Elizabeth Ferrars turns out to be a writer of race, very underrated, compared to many other authors of her time. Of course, as I said in the introduction, having written more than seventy novels, inevitably some novels may not have turned out well, but, if you have been churning out great novels for thirty years, there must have been some reason! This however is a little gem.

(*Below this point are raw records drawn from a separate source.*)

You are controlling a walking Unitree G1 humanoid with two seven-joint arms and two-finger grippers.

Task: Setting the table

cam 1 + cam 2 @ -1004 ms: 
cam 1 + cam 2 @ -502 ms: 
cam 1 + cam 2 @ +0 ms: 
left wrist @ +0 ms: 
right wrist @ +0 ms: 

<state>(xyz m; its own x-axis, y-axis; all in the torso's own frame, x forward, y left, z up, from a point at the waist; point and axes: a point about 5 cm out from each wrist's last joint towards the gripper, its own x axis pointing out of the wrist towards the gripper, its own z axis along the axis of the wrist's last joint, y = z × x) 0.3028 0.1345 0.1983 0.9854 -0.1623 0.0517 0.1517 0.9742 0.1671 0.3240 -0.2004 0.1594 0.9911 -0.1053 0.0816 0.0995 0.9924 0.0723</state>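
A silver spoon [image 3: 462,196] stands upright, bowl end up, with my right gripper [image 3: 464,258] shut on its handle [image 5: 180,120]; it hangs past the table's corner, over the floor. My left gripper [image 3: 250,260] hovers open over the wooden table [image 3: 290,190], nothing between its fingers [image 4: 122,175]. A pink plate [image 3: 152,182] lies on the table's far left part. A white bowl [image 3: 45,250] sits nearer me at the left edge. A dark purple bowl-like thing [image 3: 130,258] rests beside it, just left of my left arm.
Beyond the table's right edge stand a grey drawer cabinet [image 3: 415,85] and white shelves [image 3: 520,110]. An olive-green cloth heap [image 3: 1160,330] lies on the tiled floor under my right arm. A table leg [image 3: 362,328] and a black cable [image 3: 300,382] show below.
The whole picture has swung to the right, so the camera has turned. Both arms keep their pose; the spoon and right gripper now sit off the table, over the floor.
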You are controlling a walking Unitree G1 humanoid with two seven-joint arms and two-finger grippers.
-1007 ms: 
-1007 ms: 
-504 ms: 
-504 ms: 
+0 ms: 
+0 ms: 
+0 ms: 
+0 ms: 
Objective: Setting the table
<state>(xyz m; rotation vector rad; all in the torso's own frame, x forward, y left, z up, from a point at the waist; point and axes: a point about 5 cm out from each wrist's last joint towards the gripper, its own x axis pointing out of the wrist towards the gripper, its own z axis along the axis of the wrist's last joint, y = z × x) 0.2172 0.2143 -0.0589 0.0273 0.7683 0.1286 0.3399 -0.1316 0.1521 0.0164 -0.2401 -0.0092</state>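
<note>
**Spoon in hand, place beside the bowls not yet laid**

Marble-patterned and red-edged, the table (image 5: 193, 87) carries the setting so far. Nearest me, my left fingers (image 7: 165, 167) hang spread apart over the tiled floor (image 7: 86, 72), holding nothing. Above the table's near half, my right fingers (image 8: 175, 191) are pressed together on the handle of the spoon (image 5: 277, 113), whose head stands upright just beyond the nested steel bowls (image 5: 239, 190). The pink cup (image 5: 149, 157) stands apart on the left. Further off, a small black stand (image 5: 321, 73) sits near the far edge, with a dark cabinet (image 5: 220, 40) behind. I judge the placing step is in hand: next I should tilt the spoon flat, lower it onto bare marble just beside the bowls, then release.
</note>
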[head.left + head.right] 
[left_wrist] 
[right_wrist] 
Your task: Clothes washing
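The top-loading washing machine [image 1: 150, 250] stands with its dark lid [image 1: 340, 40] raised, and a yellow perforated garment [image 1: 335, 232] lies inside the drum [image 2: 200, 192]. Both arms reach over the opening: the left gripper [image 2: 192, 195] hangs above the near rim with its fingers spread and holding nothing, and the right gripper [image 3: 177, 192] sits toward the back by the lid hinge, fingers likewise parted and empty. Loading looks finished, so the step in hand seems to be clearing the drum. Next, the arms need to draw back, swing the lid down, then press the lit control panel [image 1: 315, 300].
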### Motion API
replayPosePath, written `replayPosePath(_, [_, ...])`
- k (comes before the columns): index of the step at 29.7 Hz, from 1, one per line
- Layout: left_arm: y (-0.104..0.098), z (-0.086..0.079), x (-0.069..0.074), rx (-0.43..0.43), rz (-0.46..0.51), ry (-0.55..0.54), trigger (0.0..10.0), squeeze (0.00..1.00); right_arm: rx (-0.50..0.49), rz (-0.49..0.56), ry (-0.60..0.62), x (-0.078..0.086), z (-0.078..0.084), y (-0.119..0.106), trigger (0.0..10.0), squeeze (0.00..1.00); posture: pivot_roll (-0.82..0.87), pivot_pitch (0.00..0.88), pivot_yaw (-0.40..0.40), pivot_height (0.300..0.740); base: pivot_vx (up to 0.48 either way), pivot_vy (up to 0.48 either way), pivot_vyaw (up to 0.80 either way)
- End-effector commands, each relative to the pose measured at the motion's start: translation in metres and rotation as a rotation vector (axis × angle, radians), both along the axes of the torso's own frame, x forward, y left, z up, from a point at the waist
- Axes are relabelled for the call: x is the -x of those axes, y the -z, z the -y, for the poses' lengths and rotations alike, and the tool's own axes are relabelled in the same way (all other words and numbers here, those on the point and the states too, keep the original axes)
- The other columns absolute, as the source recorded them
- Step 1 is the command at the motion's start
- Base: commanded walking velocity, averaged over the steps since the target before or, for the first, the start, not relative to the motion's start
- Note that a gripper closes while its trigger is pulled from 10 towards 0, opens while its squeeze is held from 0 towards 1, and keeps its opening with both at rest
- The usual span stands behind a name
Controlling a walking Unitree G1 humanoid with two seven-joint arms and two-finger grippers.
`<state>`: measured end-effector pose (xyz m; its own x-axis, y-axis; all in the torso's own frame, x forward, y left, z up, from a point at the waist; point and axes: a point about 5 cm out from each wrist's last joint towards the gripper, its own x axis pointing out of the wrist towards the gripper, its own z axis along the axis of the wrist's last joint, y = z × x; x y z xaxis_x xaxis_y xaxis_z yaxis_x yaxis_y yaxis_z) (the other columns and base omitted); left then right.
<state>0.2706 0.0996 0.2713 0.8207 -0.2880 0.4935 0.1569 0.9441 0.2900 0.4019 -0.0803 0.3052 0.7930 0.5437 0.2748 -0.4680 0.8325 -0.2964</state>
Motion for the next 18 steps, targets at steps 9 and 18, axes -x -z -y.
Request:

The reason lies, also and not only in itself, as in the basic idea of Ferrars which polarizes all the novels starting from the end of the 40s, that is when abandoning the series of Toby and Dyke, which is directly connected to the age of gold, of the amateur detective, Ferrars evolves the structure of the British detective novel, much more than Christie did: essentially, he sets his dramas in country houses, where the gentry does not act, as in Christie's typical novels (but also by Heyer), but normal people, as Curtis Evans says : “..regular people" (in practice this means white, college educated professional types)". Curtis adds: "One Fifties crime fiction critic referred to these books as "country cottage" mysteries, distinguishing them from the country house mysteries of the Golden Age. Here you tend not to have stuffy gentry and comic servants and great mansions and weekend house parties and stolen jewels and bodies bludgeoned in lib raries, but college-educated, middle-class commuter professionals, modernized cottages and bungalows, and grumbling women from the village who come in once week to clean”. Basically "The mysteries of the country houses" of which the critics of the 50s spoke, opposing them to those of the golden age (which are still present in Christie's 50s novels) in which the class of the ancient landed aristocracy acted, connected to military figures, to the curate of the village, to ladies of good society engaged in charitable actions, are those typical of Ferrars' novels in which a society operates which, if anything, is based on people with degrees, who make their way into society: the small bourgeoisie becoming average, compared to the old very conservative small landed aristocracy. It is essentially the middle class, the one already used by Ellery Queen. It's as if Ferrars, even using the typical means of British thriller (the murder in a country house or cottage, if you prefer, the return of the heir, the past abroad of some characters of whom little is known ) wanted to renew it by drawing on the great tradition of the Yankee.